§ **Work item**: Beneath this line are the data; copy exactly the part of them that opens with the line containing "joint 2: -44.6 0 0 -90" and closes with the line containing "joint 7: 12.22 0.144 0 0", and only that part.

*****

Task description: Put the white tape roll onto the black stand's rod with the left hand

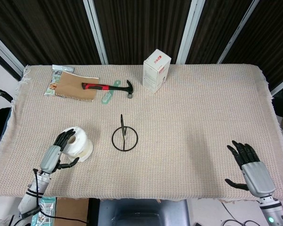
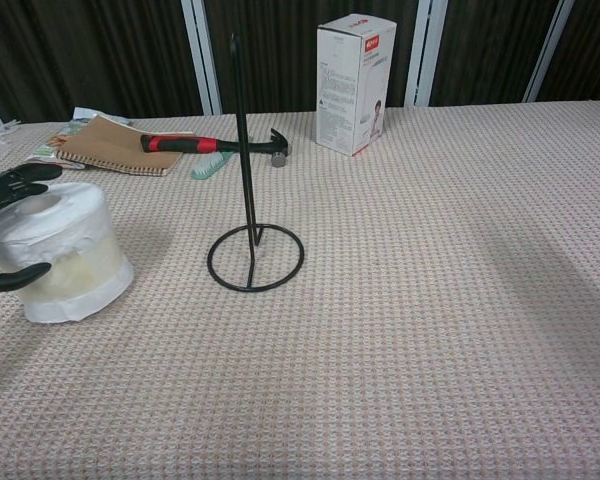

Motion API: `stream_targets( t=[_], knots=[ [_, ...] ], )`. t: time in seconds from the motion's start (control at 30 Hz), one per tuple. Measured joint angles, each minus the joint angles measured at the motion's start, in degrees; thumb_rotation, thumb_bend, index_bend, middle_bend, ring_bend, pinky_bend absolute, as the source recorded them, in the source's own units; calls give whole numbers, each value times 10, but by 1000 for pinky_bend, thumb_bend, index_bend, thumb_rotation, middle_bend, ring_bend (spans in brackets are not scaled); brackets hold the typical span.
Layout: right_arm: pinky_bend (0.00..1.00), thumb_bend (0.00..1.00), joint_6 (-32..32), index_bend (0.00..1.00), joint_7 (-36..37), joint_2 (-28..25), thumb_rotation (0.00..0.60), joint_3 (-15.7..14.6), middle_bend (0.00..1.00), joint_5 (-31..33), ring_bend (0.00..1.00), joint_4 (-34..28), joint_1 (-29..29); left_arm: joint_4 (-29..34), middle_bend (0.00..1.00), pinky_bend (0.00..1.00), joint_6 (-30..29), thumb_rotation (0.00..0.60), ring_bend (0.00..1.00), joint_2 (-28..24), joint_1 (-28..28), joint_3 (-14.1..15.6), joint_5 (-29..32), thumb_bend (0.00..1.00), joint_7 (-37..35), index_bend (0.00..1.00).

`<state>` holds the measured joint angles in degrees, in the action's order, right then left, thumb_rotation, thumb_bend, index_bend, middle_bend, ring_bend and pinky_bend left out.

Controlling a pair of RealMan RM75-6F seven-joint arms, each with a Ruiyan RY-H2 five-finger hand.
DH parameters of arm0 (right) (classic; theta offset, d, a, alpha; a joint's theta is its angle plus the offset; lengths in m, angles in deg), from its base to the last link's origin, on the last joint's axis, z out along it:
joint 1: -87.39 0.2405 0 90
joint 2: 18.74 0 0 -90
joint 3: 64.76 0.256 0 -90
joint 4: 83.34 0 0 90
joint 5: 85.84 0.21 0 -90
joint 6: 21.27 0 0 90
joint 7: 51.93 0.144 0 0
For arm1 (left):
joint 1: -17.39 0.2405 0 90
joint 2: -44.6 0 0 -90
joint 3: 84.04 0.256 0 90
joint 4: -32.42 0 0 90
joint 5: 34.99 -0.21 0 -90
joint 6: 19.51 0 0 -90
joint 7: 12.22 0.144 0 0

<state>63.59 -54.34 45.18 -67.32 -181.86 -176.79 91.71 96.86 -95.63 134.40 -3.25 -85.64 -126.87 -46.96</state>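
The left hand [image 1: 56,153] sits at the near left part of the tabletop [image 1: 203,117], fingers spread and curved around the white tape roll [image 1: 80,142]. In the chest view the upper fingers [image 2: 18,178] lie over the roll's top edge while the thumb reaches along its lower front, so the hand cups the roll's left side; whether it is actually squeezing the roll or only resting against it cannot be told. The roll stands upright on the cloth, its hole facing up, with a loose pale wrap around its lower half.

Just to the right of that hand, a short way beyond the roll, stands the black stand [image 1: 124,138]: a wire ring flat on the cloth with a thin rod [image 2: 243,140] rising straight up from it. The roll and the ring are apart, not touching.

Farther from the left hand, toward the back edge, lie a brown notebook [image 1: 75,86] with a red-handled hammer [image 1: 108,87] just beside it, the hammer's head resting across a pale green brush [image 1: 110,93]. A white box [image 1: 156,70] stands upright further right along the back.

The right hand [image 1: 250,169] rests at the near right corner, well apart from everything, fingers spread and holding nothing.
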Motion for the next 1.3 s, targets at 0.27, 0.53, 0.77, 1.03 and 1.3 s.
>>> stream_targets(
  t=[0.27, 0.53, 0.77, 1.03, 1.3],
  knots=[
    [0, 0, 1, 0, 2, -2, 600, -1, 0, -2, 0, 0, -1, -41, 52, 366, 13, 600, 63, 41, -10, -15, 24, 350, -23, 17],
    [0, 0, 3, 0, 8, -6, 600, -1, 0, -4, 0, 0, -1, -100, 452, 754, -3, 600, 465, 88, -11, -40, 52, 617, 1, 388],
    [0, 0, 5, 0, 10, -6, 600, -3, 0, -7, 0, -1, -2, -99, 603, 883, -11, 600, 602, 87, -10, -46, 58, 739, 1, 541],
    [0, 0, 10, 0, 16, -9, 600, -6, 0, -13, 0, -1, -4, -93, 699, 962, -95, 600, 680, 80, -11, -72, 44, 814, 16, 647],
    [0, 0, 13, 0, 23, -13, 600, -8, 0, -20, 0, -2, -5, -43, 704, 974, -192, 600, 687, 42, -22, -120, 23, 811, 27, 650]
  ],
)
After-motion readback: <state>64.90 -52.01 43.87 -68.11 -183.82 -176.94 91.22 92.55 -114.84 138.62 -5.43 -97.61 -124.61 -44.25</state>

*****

§ **Written solution**:
joint 2: -44.6 0 0 -90
joint 3: 84.04 0.256 0 90
joint 4: -32.42 0 0 90
joint 5: 34.99 -0.21 0 -90
joint 6: 19.51 0 0 -90
joint 7: 12.22 0.144 0 0

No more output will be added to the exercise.